Paper AS-WeM11
Ambient Mass Spectrometry Imaging of Live Cells and Tissues

Wednesday, October 21, 2015, 11:20 am, Room 212D

Currently, mass spectrometry imaging is based on Secondary Ion Mass Spectrometry (SIMS) and Matrix-Assisted Laser Desorption and Ionization (MALDI). Generally specimens for SIMS and MALDI are prepared by cryo-section and drying, which modifies the intrinsic biology due to sample preparations and subsequently does not allow dynamic response studies of biosystems to various chemical and physical stimuli. Most of recently developed ambient mass spectrometry have the spatial resolution in the range of ~50 μm, lacking in celluar and subcellular imaging of cells and tissues.

To investigate the intrinsic biology and dynamic responses of live cells and tissues in the cellular level, we developed an ambient imaging mass spectrometry system with ~5 μm spatial resolution. The ambient imaging mass spectrometry is based on low temperature plasma-surface reaction and desorption and ionization of surface products using near IR (808 nm) laser. Mass imaging is based on the movement of the sample stage. To enhance the laser desorption and ionization, Au nanorods of 10 nm diameter and 40 nm length were used. To further enhancement of sensitivy and possibly membrane specificity, liposome conjugated Au nanorods were used. An orbitrap mass spectrometer with a differential pumping and a pumping load adjustment is used as a mass analyzer.

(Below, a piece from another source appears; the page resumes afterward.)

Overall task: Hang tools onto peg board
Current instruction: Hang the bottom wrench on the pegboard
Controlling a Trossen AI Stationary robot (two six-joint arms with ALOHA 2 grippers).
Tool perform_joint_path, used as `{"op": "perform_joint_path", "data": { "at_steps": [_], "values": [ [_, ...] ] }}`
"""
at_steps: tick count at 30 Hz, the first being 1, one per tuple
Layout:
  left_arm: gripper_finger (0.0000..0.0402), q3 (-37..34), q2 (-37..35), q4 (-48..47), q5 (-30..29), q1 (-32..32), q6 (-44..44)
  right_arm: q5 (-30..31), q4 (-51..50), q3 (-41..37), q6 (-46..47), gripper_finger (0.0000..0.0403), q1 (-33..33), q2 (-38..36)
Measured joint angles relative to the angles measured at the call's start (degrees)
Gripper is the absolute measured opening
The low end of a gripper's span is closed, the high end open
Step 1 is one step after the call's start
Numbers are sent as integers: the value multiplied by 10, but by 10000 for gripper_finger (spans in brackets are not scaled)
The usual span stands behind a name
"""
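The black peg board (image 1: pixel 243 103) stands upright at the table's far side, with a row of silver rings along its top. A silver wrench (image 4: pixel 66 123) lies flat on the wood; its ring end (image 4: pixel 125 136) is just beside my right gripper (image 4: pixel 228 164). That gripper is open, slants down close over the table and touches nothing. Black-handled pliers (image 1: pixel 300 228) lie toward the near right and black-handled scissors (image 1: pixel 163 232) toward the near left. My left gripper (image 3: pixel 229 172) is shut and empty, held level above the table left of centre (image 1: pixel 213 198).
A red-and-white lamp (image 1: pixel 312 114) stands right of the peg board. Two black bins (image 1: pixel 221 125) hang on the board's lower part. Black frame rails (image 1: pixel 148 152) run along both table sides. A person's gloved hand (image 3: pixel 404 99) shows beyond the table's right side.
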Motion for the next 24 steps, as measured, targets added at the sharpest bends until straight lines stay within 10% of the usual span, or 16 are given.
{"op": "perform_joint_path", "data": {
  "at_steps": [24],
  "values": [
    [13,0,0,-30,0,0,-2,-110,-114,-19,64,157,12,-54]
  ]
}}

Colonies of HCT-8 cells and hypothalamus tissues were mass imaged. Hypothalamus tissues were prepared with vibrotome, which allow sectioning of a hypothalamus tissue without freezing. Approximately 40 mass peaks from ~80 amu upto ~ 350 amu were observed with mass imaging. Single cells were observed clearly form a colony of HCT-8 cells and a hypothalamus tissue. Indentification of imaged mass peaks are in progress with mass reference data and mass-mass analysis.